• _PROBLEM TO WORK ON_
Search the entries for the word "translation". Copy every line where it turns up.

[Opening GIVEN DATA section]

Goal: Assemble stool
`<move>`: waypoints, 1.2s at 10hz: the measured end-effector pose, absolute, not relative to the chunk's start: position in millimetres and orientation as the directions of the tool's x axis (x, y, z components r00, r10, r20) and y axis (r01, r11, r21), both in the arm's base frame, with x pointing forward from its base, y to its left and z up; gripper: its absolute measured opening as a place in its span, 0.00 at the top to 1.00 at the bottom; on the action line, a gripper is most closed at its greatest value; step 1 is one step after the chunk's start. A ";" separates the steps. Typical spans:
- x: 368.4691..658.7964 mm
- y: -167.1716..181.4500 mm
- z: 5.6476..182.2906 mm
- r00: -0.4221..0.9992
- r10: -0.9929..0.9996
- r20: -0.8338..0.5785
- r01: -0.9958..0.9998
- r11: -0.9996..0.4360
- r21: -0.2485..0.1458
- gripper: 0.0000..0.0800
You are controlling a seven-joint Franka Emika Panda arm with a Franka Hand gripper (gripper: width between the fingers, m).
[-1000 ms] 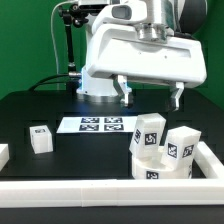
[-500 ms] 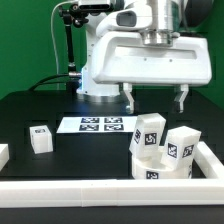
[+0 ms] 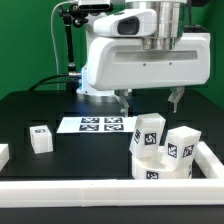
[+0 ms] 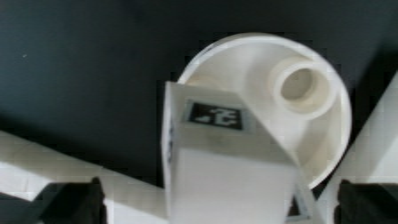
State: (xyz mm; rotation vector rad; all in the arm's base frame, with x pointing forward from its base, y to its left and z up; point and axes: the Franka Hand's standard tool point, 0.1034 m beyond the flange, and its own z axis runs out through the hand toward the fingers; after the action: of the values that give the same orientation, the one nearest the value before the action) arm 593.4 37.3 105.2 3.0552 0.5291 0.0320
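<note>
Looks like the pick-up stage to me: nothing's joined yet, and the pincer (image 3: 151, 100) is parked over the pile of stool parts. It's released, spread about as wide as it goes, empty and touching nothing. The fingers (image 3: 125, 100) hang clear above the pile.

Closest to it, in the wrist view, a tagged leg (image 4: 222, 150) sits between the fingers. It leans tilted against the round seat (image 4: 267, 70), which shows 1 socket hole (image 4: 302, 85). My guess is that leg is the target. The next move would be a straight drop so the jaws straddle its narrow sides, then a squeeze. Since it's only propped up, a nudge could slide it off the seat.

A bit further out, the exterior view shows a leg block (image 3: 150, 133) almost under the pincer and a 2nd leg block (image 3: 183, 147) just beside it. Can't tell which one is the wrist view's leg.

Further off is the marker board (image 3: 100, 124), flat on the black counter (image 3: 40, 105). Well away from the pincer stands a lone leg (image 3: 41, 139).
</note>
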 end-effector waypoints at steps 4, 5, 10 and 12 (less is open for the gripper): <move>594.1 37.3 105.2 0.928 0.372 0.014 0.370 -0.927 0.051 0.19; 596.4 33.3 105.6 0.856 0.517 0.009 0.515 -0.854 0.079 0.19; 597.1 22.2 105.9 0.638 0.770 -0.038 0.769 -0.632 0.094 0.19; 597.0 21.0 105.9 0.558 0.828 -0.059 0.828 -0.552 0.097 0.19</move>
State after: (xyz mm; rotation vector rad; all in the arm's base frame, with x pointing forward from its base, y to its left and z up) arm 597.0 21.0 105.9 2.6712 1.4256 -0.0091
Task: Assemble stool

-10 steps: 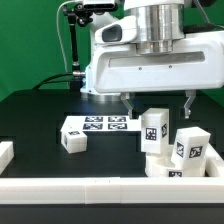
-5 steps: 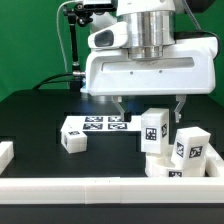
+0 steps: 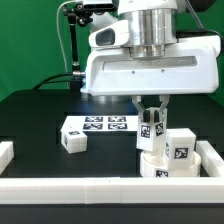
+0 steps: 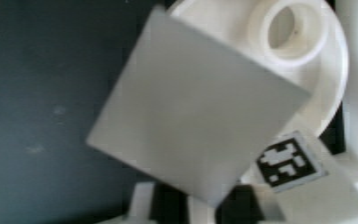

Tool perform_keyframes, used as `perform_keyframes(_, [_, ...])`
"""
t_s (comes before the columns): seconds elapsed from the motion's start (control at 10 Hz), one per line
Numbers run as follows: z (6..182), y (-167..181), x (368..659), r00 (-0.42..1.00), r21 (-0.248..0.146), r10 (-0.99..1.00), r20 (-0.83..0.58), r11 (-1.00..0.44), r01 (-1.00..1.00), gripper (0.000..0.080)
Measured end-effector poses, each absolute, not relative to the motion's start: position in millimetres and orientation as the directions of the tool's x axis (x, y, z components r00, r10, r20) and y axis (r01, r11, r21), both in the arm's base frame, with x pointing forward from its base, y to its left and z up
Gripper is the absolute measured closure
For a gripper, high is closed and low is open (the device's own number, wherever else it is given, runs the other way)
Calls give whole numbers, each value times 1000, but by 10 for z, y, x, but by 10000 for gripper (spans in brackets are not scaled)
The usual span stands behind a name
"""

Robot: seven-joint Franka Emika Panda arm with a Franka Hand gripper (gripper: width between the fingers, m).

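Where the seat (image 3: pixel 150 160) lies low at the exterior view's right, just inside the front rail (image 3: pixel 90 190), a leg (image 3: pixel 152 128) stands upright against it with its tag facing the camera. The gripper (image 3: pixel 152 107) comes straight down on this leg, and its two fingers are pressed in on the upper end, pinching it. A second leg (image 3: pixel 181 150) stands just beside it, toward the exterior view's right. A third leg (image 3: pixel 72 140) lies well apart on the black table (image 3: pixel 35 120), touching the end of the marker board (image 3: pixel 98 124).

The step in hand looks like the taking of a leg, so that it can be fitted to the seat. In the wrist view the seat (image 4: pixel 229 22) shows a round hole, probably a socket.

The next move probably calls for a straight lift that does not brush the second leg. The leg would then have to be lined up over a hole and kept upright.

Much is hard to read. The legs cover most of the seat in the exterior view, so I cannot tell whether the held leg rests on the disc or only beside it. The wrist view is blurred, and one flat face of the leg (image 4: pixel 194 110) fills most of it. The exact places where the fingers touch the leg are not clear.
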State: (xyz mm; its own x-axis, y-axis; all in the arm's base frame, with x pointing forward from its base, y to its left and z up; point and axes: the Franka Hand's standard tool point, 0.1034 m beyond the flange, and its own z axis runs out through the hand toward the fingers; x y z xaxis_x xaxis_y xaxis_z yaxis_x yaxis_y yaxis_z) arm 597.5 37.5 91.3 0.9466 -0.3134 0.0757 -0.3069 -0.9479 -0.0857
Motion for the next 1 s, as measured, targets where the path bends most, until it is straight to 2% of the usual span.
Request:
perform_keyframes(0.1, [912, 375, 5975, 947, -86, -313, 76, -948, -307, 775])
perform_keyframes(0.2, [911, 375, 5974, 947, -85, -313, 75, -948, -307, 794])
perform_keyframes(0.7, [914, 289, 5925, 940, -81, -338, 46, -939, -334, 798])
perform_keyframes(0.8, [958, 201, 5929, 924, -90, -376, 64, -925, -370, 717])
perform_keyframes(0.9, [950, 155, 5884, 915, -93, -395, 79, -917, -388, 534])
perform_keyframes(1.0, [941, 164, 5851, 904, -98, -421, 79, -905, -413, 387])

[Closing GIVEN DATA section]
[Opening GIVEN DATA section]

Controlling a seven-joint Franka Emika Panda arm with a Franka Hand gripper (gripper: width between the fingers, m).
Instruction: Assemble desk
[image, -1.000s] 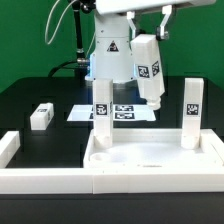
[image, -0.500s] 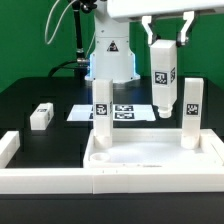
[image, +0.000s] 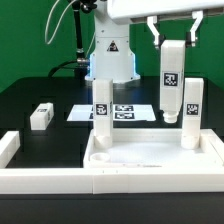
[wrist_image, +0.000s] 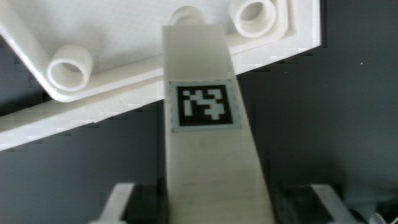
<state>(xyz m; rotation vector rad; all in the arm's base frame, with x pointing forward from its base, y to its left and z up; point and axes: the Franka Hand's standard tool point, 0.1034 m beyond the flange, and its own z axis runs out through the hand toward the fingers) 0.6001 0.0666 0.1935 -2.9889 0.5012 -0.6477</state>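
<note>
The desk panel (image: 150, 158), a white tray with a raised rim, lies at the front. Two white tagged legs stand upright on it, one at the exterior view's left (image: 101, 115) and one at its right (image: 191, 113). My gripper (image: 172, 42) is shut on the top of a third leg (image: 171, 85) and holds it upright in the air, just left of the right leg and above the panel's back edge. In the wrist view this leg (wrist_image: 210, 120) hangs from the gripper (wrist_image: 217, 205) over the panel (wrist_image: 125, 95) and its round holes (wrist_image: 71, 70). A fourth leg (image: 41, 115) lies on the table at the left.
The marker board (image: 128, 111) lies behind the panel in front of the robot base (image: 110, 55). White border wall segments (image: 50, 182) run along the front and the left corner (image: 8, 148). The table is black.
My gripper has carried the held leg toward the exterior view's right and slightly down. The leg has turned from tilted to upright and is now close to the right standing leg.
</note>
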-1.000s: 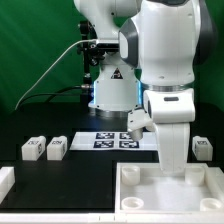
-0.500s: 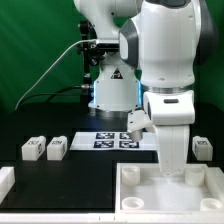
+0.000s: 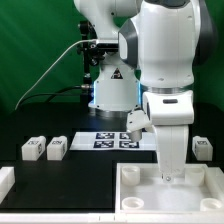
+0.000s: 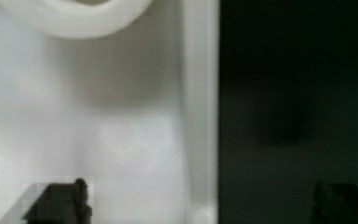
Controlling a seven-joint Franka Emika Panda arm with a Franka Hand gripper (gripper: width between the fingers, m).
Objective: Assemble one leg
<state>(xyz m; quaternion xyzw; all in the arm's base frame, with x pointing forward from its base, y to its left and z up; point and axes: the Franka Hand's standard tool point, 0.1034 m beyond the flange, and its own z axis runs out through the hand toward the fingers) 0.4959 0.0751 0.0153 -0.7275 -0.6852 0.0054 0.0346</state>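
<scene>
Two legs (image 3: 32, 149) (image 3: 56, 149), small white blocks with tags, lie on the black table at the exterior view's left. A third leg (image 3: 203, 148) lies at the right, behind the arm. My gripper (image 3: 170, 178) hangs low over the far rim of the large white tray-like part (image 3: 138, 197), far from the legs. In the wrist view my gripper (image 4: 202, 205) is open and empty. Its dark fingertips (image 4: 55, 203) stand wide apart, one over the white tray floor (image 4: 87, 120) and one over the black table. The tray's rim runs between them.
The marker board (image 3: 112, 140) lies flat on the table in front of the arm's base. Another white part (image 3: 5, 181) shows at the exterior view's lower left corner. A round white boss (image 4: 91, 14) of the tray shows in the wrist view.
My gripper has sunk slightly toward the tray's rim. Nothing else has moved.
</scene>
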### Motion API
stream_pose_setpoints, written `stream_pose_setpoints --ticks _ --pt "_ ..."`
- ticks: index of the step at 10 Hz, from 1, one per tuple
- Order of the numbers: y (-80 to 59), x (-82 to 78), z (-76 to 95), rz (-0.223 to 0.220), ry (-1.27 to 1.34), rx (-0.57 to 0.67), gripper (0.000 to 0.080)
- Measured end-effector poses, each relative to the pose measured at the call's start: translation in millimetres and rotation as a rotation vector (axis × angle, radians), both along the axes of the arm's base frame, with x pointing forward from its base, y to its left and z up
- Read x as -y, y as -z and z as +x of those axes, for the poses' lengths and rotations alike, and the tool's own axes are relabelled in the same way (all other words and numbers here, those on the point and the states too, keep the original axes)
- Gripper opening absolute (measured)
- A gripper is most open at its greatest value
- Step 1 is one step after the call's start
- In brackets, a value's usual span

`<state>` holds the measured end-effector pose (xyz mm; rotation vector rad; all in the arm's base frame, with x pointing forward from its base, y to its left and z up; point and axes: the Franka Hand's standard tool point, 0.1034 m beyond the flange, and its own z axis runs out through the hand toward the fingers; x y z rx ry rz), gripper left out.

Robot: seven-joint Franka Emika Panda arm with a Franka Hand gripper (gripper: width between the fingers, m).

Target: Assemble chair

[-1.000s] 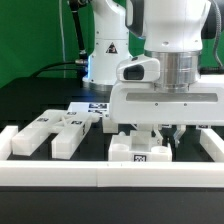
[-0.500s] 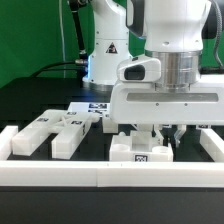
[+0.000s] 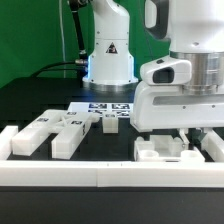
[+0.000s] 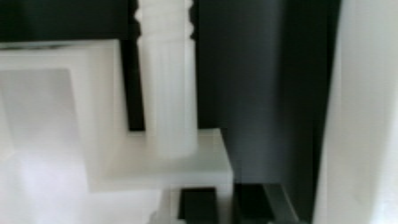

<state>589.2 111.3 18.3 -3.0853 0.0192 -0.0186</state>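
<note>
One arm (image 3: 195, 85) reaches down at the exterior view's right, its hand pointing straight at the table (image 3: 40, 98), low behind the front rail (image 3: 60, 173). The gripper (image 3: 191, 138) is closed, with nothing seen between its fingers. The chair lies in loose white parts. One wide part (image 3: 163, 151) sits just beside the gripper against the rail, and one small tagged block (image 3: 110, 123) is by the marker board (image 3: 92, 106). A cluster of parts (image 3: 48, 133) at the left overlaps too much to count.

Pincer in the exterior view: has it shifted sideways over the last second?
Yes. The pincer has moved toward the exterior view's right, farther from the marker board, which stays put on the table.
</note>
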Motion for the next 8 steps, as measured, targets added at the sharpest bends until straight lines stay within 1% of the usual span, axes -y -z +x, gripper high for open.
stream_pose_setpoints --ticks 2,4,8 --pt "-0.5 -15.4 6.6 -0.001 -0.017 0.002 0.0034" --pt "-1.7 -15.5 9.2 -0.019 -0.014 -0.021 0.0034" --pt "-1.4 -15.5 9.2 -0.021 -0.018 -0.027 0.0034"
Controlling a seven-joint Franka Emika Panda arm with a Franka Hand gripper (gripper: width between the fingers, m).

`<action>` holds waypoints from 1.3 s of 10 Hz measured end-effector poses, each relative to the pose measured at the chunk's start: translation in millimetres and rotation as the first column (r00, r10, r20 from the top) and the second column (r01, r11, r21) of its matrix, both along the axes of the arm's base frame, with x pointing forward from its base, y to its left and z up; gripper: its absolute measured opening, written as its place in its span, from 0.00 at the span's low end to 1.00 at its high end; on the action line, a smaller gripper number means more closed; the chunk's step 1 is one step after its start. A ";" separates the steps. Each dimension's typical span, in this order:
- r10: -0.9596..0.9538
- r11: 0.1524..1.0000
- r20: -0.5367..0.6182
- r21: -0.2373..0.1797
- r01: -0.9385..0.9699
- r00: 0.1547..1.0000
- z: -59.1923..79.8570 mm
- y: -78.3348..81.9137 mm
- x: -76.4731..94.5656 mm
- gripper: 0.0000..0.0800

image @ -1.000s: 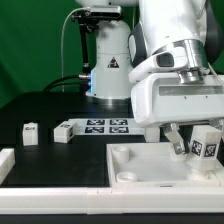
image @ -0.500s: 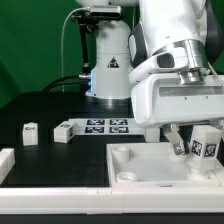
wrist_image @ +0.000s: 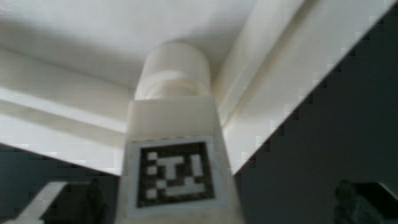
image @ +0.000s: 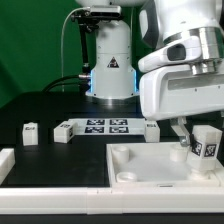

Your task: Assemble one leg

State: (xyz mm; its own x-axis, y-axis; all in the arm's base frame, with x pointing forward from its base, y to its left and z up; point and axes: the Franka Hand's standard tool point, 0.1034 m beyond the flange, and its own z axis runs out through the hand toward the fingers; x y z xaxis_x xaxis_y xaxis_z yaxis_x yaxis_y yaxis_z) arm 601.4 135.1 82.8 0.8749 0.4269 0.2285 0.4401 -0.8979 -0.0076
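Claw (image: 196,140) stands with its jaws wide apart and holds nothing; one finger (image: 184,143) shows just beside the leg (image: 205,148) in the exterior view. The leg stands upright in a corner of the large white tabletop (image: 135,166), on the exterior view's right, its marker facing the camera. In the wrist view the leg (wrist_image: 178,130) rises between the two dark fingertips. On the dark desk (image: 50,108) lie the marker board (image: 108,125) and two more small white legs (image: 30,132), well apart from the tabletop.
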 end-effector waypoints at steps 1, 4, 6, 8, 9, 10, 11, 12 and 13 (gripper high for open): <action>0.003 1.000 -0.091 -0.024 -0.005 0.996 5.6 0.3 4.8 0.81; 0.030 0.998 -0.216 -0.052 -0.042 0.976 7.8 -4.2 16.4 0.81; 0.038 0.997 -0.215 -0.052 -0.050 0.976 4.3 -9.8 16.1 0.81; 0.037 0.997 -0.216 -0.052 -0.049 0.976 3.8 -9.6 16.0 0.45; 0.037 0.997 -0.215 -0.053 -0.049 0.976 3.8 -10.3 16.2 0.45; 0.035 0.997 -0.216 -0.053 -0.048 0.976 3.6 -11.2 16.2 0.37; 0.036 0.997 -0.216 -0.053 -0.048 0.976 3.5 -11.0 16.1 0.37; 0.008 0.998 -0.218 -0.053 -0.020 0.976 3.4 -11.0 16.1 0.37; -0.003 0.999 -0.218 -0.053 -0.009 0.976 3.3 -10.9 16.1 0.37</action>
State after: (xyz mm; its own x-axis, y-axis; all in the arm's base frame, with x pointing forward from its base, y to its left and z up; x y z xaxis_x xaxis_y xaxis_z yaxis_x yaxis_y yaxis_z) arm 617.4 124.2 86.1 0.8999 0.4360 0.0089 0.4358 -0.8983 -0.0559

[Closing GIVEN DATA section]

• _ANSWER AREA_
- Measured end-effector poses, each relative to the pose measured at the call's start: translation in millimetres and rotation as a rotation vector (axis × angle, radians), both along the axes of the arm's base frame, with x pointing forward from its base, y to its left and z up
`<action>` holds waypoints from 1.3 s of 10 Hz measured end-effector poses, each relative to the pose measured at the chunk's start: translation in millimetres and rotation as the first column (r00, r10, r20 from the top) and the second column (r01, r11, r21) of its matrix, both along the axes of the arm's base frame, with x pointing forward from its base, y to its left and z up; gripper: its absolute measured opening, written as its place in its span, from 0.00 at the span's low end to 1.00 at its high end; on the action line, a smaller gripper number means more closed; the chunk's step 1 is one step after its start. A ";" separates the steps. Each dimension's typical span, in this order:

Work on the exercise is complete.